What you have to do >>
Omit all pictures, then retype exactly the lines from the one that contains "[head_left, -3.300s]" through the end of the listing.

..............................

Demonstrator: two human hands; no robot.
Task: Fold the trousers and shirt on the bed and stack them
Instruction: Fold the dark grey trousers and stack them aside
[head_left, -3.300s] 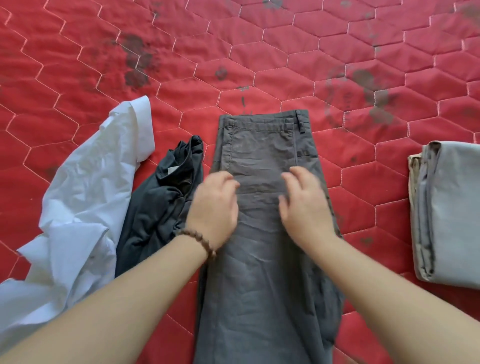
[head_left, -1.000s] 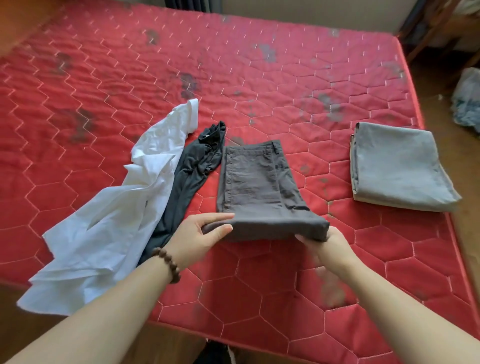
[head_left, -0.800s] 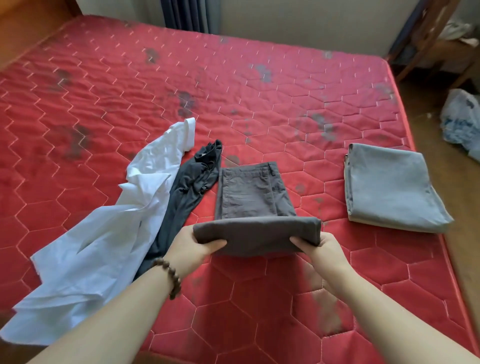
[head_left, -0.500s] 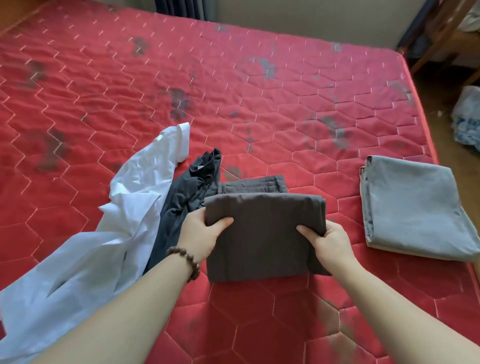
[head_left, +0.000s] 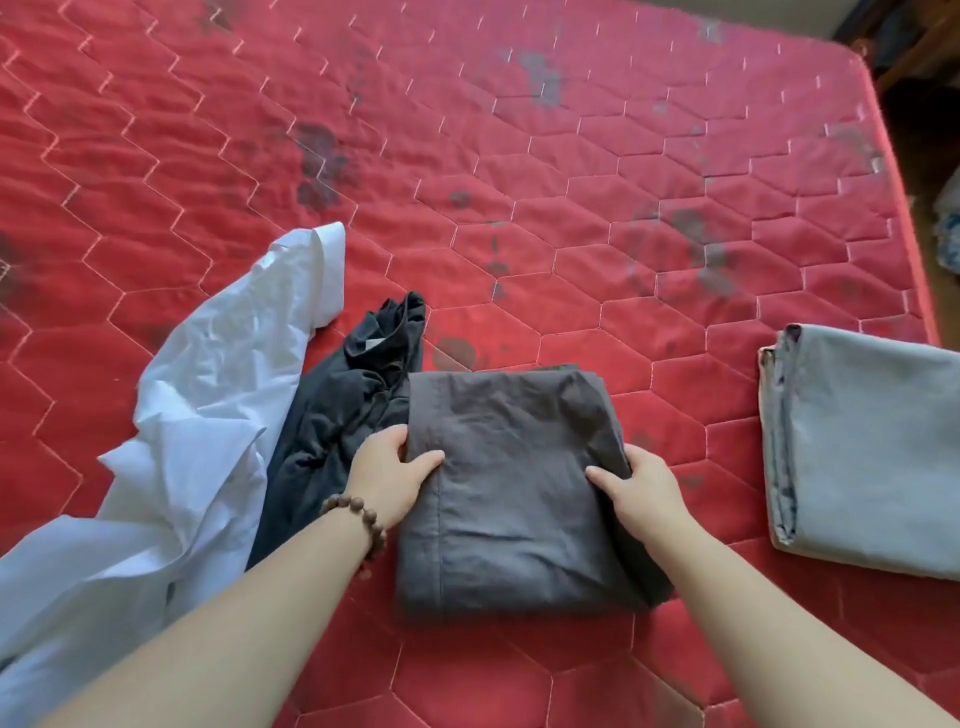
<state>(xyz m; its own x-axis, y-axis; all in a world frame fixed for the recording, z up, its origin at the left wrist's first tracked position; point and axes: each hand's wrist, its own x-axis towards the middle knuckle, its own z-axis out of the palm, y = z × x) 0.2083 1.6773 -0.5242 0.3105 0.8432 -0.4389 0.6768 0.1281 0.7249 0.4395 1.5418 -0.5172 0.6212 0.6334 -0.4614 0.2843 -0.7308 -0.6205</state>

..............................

Solution for this exercise >>
[head_left, -3.300s] 
[head_left, -1.000s] 
[head_left, -0.800s] 
[head_left, -0.500s] 
[head_left, +0.000s] 
<state>(xyz m; its own x-axis, y-axis; all in a world frame fixed for the recording, z up, its origin at the left wrist's first tracked position; point and axes: each hand's wrist, its own x-axis towards the middle knuckle, its own z-axis out of the palm, y = z × x) 0.2083 1.6773 -0.5242 0.3105 0.8432 -0.4389 0.6768 0.1281 0.7249 0.4395 1.5418 -0.5172 0.6212 0.6334 -0.4614 0.2843 -0.7308 -0.6205</state>

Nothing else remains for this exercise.